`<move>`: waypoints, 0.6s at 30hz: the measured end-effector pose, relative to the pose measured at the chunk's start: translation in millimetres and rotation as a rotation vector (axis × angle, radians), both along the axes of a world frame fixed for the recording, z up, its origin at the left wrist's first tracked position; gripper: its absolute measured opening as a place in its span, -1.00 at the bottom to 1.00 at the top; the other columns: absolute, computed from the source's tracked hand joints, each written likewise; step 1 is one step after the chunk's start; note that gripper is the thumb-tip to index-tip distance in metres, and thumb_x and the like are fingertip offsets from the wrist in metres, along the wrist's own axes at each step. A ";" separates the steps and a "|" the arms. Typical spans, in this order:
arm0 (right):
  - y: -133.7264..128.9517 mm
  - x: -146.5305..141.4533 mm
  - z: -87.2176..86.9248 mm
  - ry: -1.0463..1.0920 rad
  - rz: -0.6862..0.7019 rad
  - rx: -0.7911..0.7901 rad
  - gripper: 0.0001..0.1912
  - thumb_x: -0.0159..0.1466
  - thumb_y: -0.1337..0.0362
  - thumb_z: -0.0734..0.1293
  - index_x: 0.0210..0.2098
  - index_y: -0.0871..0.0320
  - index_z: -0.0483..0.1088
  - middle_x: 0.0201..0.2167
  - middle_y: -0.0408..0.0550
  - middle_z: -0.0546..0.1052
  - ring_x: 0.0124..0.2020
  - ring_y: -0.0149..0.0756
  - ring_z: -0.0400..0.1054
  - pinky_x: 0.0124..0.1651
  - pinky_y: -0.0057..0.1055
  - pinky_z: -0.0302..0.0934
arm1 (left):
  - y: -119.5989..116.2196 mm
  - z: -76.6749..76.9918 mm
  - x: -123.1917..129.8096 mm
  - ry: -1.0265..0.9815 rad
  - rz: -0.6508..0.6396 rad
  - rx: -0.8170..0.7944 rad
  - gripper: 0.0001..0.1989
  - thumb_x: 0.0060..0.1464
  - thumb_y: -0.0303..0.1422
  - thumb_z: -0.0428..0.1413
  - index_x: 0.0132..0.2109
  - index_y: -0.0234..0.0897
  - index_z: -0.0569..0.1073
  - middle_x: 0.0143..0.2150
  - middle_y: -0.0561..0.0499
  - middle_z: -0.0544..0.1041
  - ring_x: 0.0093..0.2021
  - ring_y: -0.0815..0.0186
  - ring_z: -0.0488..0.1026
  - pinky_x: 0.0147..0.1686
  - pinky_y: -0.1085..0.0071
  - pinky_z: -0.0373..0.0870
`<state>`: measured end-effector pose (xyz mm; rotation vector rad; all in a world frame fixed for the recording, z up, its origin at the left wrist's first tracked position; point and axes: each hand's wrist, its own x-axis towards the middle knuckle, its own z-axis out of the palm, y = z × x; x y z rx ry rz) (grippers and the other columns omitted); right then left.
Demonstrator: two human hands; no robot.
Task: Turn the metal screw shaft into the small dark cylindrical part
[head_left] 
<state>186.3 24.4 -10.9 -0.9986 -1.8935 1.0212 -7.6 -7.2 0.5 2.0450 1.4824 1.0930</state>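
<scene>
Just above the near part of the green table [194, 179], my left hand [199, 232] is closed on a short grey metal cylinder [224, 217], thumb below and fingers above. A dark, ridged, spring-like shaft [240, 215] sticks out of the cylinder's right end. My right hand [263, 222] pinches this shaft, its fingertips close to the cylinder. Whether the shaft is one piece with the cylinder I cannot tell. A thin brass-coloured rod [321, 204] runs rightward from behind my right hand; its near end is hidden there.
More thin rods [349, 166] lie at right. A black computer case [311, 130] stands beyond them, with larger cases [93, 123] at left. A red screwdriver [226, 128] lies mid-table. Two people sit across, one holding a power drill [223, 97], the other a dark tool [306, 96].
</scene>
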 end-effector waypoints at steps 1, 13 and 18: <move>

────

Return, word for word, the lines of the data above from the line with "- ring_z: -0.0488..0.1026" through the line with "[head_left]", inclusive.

§ RESULT BELOW:
  - ring_z: -0.0488..0.1026
  - pinky_x: 0.0147..0.1686
  - pinky_y: -0.1085..0.0071
  - pinky_z: -0.0373..0.0870
`<state>`: measured end-effector pose (xyz mm; rotation vector rad; all in a world frame fixed for the recording, z up, its origin at the left wrist's first tracked position; point and axes: each hand's wrist, its own x-axis towards the middle knuckle, its own z-axis out of the palm, y = z × x; x y z rx ry rz) (grippers and the other columns omitted); right then left.
Demonstrator: two human hands; no robot.
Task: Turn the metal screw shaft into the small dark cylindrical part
[head_left] 

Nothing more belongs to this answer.